### DATA BELOW
BEGIN

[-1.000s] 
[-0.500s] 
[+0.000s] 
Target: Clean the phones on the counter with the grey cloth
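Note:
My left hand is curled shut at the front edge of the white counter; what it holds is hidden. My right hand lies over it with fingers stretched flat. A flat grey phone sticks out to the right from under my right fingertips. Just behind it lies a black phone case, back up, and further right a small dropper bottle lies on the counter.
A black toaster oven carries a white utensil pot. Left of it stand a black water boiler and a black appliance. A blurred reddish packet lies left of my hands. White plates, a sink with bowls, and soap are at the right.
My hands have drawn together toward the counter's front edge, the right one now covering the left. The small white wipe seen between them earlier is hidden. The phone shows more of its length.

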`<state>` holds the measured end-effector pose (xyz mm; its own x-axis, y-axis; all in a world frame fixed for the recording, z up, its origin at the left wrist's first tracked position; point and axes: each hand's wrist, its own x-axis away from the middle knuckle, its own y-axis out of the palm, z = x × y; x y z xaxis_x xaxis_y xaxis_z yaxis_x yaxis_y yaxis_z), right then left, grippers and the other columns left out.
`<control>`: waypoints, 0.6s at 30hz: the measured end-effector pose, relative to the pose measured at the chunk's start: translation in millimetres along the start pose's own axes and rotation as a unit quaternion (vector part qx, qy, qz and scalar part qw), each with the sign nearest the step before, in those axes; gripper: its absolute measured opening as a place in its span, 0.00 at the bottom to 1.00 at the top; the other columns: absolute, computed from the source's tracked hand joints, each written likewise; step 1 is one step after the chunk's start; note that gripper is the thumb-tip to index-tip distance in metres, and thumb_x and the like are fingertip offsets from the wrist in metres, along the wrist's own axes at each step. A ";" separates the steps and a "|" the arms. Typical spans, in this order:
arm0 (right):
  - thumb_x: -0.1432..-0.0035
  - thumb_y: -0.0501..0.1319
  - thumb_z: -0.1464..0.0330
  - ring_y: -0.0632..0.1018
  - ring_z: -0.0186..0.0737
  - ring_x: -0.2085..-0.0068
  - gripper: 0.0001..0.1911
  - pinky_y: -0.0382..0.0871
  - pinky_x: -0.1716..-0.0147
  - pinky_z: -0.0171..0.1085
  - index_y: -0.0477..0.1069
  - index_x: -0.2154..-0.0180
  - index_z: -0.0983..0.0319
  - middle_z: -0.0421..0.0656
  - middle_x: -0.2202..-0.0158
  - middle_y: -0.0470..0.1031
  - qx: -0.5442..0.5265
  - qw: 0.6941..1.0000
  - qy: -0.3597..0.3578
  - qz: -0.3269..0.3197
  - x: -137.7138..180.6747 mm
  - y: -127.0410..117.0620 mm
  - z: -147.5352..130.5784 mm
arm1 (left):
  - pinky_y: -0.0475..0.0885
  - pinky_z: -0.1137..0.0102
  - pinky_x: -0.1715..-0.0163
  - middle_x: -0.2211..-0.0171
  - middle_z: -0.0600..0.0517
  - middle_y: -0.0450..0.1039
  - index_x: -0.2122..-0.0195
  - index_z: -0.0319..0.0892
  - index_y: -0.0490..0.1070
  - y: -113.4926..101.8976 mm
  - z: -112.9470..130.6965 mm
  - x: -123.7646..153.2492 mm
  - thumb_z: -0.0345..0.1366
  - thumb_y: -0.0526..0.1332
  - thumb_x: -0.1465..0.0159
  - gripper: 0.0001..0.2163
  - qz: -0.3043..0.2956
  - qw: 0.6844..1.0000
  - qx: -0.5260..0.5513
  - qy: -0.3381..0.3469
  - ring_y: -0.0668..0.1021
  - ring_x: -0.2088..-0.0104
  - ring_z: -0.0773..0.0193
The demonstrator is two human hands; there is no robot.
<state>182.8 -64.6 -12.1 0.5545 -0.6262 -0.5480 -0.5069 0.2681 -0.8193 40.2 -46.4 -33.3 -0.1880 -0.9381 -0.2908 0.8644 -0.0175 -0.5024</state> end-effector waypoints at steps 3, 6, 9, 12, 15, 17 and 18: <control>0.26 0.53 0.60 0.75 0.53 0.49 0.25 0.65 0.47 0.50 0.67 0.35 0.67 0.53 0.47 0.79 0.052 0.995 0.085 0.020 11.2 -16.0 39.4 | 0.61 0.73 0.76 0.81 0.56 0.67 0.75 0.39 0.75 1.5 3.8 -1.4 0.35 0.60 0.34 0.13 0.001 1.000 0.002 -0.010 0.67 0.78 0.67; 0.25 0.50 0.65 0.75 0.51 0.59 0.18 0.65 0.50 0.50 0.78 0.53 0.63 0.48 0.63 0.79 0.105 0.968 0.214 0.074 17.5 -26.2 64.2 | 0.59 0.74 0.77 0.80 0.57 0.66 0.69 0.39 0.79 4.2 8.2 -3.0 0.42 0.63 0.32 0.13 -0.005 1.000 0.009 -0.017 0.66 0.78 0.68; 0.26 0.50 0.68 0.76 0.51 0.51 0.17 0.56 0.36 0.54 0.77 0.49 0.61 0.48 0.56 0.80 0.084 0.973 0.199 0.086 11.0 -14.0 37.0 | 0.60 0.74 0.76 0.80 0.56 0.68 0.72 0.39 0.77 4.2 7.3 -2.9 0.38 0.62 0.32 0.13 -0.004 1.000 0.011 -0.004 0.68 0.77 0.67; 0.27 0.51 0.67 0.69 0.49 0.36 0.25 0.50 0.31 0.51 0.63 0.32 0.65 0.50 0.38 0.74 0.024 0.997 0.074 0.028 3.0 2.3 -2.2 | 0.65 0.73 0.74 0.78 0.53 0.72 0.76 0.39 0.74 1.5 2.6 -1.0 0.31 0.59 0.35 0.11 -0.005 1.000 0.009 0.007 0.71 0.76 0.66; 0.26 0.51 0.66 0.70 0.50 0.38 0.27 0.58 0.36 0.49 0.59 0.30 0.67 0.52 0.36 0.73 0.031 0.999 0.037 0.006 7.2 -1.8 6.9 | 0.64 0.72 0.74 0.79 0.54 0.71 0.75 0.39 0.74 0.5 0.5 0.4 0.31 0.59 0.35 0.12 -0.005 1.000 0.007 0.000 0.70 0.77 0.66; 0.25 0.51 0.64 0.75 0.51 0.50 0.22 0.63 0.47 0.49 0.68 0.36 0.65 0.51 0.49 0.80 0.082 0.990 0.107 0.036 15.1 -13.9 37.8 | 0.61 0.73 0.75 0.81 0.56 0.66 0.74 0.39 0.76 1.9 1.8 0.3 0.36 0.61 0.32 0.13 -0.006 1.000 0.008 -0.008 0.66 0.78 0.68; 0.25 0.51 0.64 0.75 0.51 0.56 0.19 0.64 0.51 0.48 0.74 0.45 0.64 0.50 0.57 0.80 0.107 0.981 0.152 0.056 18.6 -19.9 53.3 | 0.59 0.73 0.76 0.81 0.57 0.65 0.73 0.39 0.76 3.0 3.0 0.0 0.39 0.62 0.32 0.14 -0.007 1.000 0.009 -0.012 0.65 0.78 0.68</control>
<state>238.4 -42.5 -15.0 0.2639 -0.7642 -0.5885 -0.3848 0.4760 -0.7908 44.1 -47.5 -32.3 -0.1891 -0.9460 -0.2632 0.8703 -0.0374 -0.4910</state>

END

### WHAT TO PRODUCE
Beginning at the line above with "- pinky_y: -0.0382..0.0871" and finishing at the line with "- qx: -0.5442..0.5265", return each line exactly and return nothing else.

### OUTPUT OF THE EXERCISE
  - pinky_y: -0.0382..0.0871
  - pinky_x: -0.1716..-0.0147
  - pinky_z: -0.0171..0.1085
  - index_y: -0.0477..0.1069
  - index_x: -0.2154..-0.0180
  - index_z: -0.0983..0.0319
  - middle_z: -0.0421..0.0656
  - middle_x: -0.2202..-0.0158
  - middle_y: -0.0470..0.1031
  - qx: -0.5442..0.5265

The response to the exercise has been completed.